Eles tiveram mais dificuldades com tarefas de ocupações como engenheiros industriais, engenheiros médicos, farmacêuticos, gerentes financeiros e editores de vídeo.
Por exemplo, Claude Opus 4.1 teve sua maior taxa de vitória e empate com tarefas realizadas por balconistas e locadores (81%), seguido por clerks de envio, recebimento e inventário (76%). Suas menores pontuações foram para tarefas realizadas por engenheiros industriais e editores de filmes e vídeos (ambos 17%), e por técnicos de áudio e vídeo (2%).

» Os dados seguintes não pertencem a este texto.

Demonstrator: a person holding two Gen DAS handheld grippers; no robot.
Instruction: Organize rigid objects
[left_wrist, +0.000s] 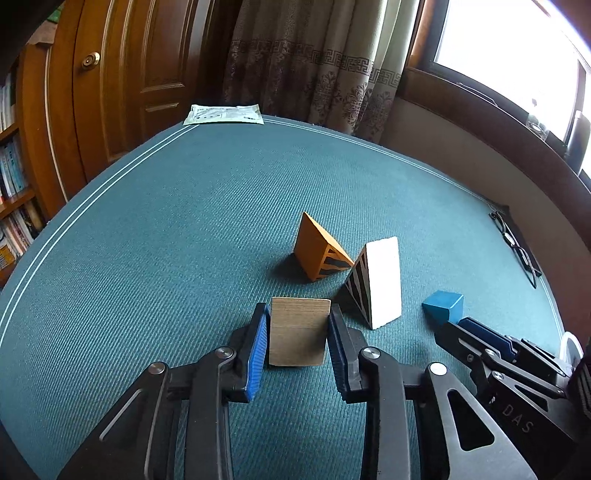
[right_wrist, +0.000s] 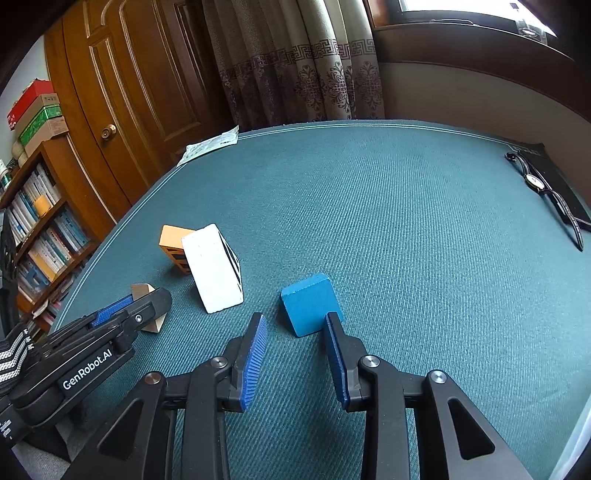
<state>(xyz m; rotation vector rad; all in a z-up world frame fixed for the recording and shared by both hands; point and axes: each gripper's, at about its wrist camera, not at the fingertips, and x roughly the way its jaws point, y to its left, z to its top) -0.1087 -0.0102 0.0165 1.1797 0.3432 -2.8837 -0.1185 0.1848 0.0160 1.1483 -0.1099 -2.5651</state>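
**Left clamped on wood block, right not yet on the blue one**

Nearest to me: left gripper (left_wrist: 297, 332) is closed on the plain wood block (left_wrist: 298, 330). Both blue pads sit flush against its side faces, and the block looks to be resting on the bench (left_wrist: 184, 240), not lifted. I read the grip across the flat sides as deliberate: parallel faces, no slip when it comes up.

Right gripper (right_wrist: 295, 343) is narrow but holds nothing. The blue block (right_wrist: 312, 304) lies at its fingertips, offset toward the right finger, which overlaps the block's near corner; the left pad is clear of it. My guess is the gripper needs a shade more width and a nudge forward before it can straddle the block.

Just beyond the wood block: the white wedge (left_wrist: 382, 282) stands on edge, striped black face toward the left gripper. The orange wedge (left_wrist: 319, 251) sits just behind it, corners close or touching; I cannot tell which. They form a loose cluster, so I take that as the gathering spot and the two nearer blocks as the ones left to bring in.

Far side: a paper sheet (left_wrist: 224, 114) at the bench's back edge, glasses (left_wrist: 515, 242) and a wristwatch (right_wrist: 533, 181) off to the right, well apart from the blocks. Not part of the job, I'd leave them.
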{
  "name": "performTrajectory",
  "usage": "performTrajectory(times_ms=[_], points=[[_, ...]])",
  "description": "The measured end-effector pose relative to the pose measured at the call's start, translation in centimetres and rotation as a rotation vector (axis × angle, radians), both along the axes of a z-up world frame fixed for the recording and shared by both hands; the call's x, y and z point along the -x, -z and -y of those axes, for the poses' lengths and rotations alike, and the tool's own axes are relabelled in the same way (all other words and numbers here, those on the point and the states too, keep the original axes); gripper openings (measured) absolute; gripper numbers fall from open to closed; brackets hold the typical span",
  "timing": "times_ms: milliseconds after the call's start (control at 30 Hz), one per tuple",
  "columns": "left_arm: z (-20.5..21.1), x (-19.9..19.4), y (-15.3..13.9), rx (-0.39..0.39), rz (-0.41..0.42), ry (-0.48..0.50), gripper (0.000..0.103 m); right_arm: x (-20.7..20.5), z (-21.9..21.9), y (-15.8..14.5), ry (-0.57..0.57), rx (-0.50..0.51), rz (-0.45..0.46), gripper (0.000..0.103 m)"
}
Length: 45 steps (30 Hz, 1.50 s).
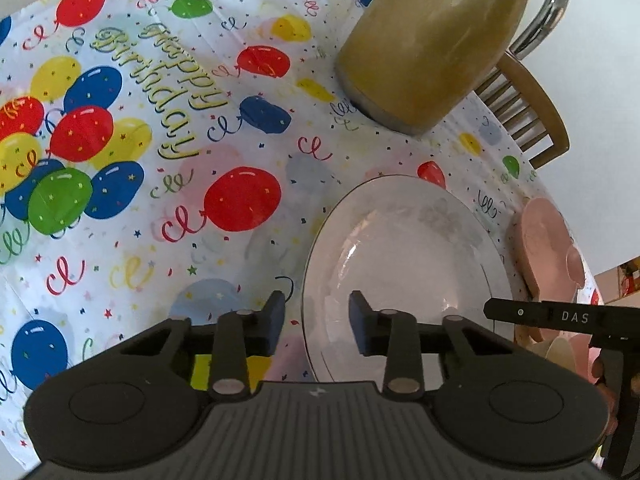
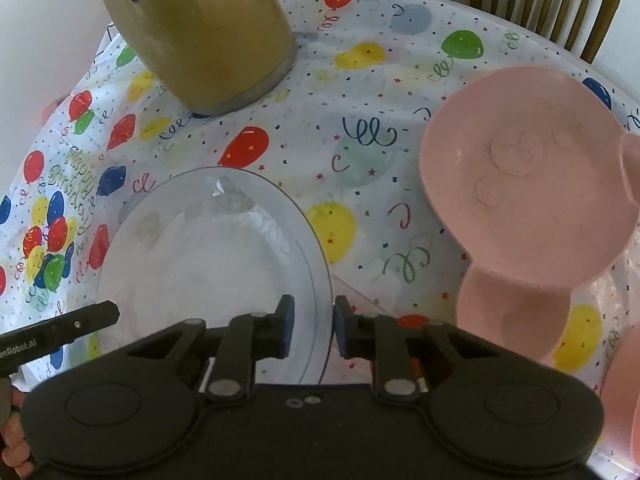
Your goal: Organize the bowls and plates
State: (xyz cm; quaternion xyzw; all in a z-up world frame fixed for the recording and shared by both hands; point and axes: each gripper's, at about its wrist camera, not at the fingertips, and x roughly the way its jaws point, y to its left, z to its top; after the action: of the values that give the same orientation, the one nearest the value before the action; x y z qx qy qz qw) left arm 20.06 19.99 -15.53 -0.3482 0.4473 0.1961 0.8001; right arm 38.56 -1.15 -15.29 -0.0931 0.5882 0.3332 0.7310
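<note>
A pale plate with a thin dark rim line and faint grey flowers lies on the balloon tablecloth. My left gripper straddles its left rim, one finger on the cloth outside and one over the plate's inside. A strip of cloth shows between the outer pad and the rim. In the right wrist view the same plate lies left of centre. My right gripper is narrowed over its right rim, the outer pad against the rim edge. A pink bear-shaped plate lies to the right, apart from the pale plate.
A tall olive-gold jug stands on the cloth behind the plate. A wooden chair is at the table's far edge. More pink dishes lie by the right edge. A "Happy Birthday" tablecloth covers the table.
</note>
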Motion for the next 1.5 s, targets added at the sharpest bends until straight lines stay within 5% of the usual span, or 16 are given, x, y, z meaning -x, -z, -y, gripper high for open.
performTrajectory(times_ms=[300, 1100, 1500], points=[[-0.2, -0.1, 0.5, 0.011, 0.009, -0.018, 0.015, -0.2, 0.8, 0.3, 0.026, -0.024, -0.012, 0.009], [-0.2, 3.2, -0.6, 0.012, 0.045, -0.003, 0.015, 2.4, 1.1, -1.4, 0.006, -0.060, 0.008, 0.007], [0.9, 6.8, -4.0, -0.011, 0.079, 0.027, 0.015, 6.1, 2.8, -4.4, -0.008, -0.107, 0.018, 0.007]])
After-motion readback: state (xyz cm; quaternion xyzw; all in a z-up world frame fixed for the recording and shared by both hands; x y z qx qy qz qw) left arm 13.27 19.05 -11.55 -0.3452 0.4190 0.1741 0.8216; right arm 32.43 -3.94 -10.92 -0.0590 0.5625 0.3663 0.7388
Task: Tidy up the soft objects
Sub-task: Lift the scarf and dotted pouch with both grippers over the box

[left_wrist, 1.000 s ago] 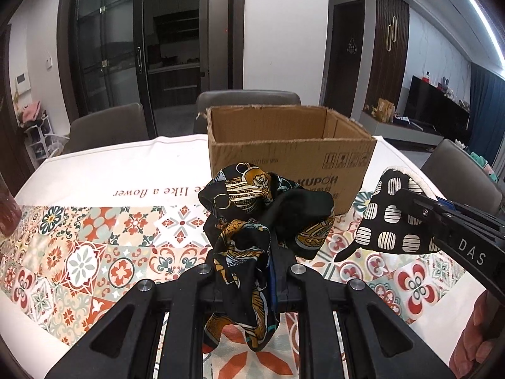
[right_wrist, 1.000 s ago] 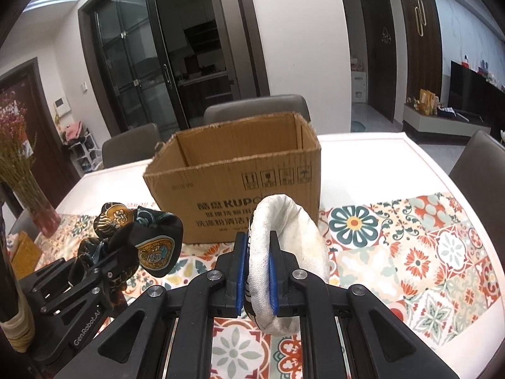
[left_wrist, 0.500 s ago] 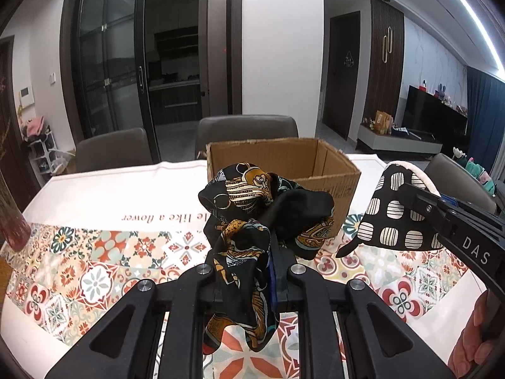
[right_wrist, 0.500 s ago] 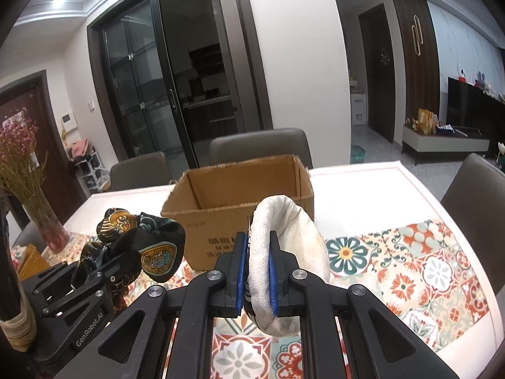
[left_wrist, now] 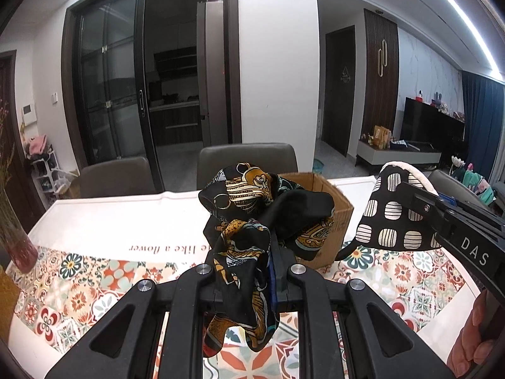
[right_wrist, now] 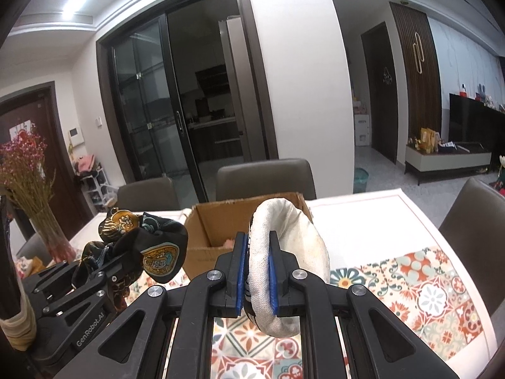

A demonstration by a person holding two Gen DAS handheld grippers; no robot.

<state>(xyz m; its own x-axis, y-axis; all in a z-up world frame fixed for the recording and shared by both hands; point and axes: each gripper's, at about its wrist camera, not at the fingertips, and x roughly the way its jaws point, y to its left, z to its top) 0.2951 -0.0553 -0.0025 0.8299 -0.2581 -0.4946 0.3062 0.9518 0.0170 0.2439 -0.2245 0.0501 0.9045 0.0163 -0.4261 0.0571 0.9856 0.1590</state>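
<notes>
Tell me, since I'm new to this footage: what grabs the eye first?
Two bundles held up in mid-air above the tiled tablecloth: a black and gold scarf clamped in the left claw, and a black checked pad with a cream back in the right claw. Behind both stands an open cardboard box at mid-table, something pink showing inside.

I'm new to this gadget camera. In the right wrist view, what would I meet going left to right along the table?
Dried flowers in a vase → patterned scarf held by the left claw → cardboard box → white cloth pinched in the right claw.
</notes>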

A OpenAI também afirma que esses modelos podem realizar tarefas do GDPval cerca de 100 vezes mais rápido e 100 vezes mais barato do que especialistas humanos.
Ainda assim, a OpenAI enfatizou que, mesmo enquanto a IA transforma o mercado de trabalho, ela não será capaz de substituir completamente os humanos. Como a empresa colocou, “a maioria dos empregos é mais do que apenas uma coleção de tarefas que podem ser escritas”.
“O GDPval destaca onde a IA pode lidar com tarefas rotineiras para que as pessoas possam passar mais tempo nas partes criativas e que exigem julgamento do trabalho”, escreveu a OpenAI.